The building serves as the police headquarters for the Province of Varese, symbolizing the repurposing of historical landmarks for the community, and integrating heritage and modern functionality.

== Fascist layout ==
The Casa del Fascio has 130 rooms of different sizes. Although the building regulations were not strict and evolved over the years, the building's layout transitioned over time from progressive to authoritarian and then to militaristic. These changes were influenced by decisions regarding religion, culture and foreign policy.

During the fascist era, the commander's office was located on the ground floor in the right wing. This area focused on the Volunteer Militia for National Security. On the ground floor in the left wing were the headquarters of the Associazione Mutilati e Combattenti, the Union of Manual and Intellectual Workers, building trade unions, and Cronaca Prealpina, the provincial party's newspaper, whose printing press was located in the basement.

The federal offices were located on the second floor as well as the Federal Secretariat and affiliated organisations. Among the trade unions located on the second floor were commercial, agricultural, industrial trade unions, as well as the headquarters of the Women's Federation and of Fascist University Groups.

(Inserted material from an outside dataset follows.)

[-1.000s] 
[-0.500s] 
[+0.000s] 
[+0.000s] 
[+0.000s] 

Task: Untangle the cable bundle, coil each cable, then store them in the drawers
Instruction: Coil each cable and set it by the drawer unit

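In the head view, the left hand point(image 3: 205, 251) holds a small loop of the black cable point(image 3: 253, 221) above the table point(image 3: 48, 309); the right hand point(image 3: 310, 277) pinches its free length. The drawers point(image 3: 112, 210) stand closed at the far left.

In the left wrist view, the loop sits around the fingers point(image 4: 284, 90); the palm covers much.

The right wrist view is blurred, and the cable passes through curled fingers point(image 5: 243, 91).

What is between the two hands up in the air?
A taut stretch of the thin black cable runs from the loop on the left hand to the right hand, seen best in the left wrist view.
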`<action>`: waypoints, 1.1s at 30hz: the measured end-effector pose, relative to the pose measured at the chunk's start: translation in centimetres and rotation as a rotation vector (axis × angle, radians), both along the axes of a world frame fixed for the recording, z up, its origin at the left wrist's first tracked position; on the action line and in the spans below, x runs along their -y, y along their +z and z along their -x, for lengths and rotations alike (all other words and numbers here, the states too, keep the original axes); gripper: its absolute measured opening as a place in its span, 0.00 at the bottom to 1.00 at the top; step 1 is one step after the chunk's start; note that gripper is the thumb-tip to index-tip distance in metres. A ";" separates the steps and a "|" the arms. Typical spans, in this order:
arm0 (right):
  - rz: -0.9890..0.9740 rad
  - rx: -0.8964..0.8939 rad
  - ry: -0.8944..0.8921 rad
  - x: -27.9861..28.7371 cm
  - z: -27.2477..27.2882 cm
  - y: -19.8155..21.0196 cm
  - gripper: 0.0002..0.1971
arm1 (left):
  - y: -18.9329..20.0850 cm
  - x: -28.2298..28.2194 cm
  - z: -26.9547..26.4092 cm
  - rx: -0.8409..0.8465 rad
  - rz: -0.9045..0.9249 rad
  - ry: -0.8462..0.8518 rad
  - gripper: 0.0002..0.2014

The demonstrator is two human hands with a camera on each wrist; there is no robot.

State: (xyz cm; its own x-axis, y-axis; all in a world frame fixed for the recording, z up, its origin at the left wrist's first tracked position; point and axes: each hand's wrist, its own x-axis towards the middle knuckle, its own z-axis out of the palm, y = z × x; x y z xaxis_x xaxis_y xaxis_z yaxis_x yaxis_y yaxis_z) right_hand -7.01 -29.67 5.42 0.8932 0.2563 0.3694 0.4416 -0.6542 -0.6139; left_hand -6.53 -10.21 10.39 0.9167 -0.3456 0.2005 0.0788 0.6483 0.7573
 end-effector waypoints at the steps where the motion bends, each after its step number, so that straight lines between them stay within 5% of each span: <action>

The basement, beneath the Conference and Assembly Hall, accommodated various services to support the building's operations, and included storage rooms and a garage. The basement was spacious and reflected the simplicity of rationalist architecture.

The Conference and Assembly Hall was between the two wings of the building. It had two entrances: the front for people of authority and power, and the back for the public.

== Architecture ==
The Casa del Fascio's architecture is typical of Italian Rationalism, incorporating straight and curved lines and using features such as towers, balconies and memorials.

The materials used to create the structure were sourced from the local areas of Bergamo and Lake Iseo. The bricks consist of a Travertine band and jambs. The walls were plastered with terranova, a means of decorating used in the 1930s that created a polychrome effect. These materials were also used for their cheaper construction technique and a contemporary style.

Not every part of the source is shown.